──────── INPUT MATERIAL ────────

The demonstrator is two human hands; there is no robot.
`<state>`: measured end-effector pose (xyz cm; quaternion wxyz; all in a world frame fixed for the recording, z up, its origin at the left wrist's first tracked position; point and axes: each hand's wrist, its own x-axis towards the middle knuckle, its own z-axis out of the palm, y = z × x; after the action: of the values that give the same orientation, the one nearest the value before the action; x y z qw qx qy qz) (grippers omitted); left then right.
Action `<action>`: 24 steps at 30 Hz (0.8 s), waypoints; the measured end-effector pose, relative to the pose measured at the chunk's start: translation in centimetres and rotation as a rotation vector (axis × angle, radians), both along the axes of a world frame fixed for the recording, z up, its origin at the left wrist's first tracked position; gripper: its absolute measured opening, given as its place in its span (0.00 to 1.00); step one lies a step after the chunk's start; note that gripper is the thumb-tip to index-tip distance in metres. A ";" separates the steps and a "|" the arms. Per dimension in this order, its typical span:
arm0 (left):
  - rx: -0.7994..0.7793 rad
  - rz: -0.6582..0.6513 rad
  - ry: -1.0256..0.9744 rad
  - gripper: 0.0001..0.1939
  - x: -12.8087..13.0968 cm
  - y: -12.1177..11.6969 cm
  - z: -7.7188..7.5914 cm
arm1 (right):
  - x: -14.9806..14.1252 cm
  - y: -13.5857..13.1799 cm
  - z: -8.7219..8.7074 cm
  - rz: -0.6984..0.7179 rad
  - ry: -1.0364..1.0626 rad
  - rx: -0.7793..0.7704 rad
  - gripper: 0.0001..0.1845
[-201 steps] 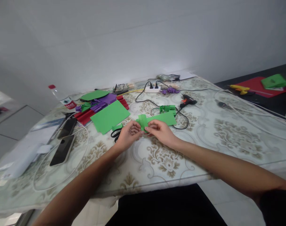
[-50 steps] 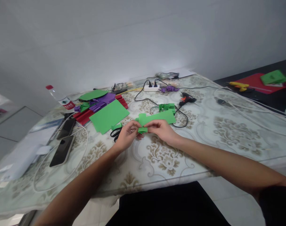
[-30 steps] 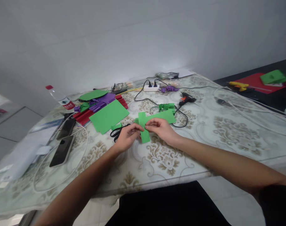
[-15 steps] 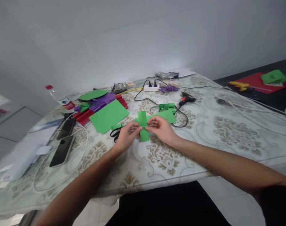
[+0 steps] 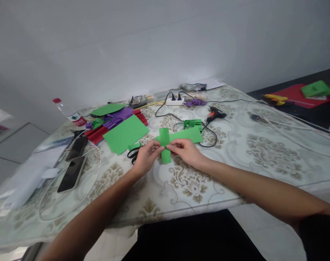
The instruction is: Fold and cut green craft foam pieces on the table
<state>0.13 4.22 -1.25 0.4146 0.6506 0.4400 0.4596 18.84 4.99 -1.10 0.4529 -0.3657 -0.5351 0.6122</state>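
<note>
Pinches the short green strip (image 5: pixel 164 137) at mid-length over the tablecloth (image 5: pixel 154 188), with the left hand (image 5: pixel 148 152) narrowed on one edge and the right hand (image 5: pixel 187 150) narrowed on the other. Holds both thumbs close together, presumably to control the middle while leaving both ends free and in sight. Has the long green strip (image 5: pixel 188 135) just behind and to the right; does not show clearly whether touching or apart. Has the black-handled scissors (image 5: pixel 133 157) just beside the left hand, seemingly for short reach. Places the green sheets (image 5: pixel 126 133) farther left and the black glue gun (image 5: pixel 217 114) farther right, likely to spare the working area between.
</note>
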 end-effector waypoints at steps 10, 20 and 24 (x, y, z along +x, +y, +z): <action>0.007 -0.020 -0.008 0.15 0.1 -0.1 0.0 | -0.1 -0.1 -0.3 -0.069 -0.053 0.086 0.20; 0.047 -0.016 0.026 0.13 -0.1 -0.2 -0.4 | 0.0 -0.3 0.2 -0.049 -0.078 0.090 0.22; 0.062 -0.023 0.050 0.12 -0.2 -0.2 -0.5 | 0.0 -0.2 0.1 -0.051 -0.090 0.124 0.22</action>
<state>-0.06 3.98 -1.74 0.3885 0.6795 0.4280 0.4518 18.84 4.74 -1.05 0.4657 -0.3775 -0.5824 0.5490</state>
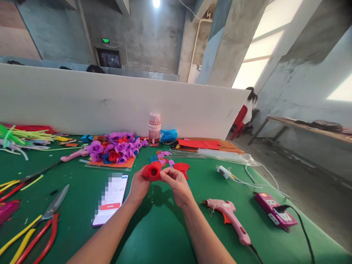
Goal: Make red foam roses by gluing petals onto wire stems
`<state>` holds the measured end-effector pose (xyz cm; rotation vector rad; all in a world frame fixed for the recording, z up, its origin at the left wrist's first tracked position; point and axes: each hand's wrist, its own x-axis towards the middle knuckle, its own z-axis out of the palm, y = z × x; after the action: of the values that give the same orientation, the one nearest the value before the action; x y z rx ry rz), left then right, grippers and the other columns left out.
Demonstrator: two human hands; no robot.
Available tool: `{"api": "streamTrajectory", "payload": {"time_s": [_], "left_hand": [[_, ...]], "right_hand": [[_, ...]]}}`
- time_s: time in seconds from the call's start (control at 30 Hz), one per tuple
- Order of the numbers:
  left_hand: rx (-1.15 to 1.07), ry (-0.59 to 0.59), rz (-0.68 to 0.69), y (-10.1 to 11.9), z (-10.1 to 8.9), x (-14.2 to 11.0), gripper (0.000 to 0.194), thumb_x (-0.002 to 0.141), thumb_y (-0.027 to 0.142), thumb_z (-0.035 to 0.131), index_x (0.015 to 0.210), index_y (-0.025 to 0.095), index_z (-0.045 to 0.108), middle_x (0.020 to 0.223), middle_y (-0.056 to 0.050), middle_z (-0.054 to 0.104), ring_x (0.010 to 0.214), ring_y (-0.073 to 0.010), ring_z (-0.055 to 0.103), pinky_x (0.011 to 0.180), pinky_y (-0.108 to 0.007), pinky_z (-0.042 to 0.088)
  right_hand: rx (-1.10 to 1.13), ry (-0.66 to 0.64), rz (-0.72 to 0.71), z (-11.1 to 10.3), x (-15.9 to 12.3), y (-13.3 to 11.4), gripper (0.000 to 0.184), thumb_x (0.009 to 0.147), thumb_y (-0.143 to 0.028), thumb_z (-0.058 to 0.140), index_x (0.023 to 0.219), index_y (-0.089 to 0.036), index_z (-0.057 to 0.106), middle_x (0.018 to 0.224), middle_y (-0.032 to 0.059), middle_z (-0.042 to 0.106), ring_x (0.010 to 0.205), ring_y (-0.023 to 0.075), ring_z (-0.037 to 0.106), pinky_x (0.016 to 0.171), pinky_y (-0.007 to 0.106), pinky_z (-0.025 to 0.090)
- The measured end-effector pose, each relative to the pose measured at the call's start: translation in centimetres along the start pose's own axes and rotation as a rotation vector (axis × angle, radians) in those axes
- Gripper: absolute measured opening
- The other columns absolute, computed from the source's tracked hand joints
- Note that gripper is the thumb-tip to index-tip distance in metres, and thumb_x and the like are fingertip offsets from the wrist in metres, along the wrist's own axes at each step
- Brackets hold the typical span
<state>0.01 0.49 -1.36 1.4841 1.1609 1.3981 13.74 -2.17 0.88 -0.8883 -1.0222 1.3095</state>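
A red artificial rose (153, 170) with a dark curled centre is held up above the green table. My left hand (139, 185) is closed around its left side and base. With thumb and forefinger, my right hand (177, 183) pinches the rose's right edge at a petal. Just beyond my hands lie red petal pieces (182, 167) and some purple and brown ones. To the left a pile of finished purple flowers (123, 146), with some red and blue, rests on an orange sheet. A pink glue gun (229, 216) lies to the right of my right forearm.
A phone (112, 200) showing a timer lies by my left forearm. Scissors and pliers (51, 216) lie at left, a purple power strip (275, 211) at right. A pink bottle (154, 128) stands before the white partition (123, 99). A person (250, 104) sits far right.
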Motion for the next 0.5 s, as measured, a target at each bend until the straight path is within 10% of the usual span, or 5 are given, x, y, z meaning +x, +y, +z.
{"api": "streamTrajectory", "payload": {"time_s": [0.5], "left_hand": [[-0.054, -0.005, -0.040, -0.61, 0.30, 0.09, 0.028, 0.066, 0.038, 0.071, 0.079, 0.013, 0.069, 0.072, -0.002, 0.066, 0.069, -0.0155, 0.057, 0.068, -0.027, 0.048]], "right_hand": [[0.019, -0.033, 0.038, -0.27, 0.22, 0.29, 0.032, 0.069, -0.047, 0.073, 0.063, -0.017, 0.066, 0.060, -0.0003, 0.060, 0.059, 0.0108, 0.052, 0.064, 0.024, 0.040]]}}
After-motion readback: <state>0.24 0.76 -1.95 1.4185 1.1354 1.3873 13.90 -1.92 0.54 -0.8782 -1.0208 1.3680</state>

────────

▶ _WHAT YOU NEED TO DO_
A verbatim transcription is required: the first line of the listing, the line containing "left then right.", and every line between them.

▶ _EXERCISE SOLUTION_
The demonstrator is two human hands; there is no robot.
`<state>`: measured end-effector pose (xyz cm; quaternion wxyz; all in a world frame fixed for the recording, z up, its origin at the left wrist's first tracked position; point and axes: each hand's wrist, its own x-axis towards the middle knuckle, its own z-axis out of the palm, y = z × x; after the action: of the values that give the same orientation, the one nearest the value before the action; x y z qw qx qy qz) (grippers omitted); left then right.

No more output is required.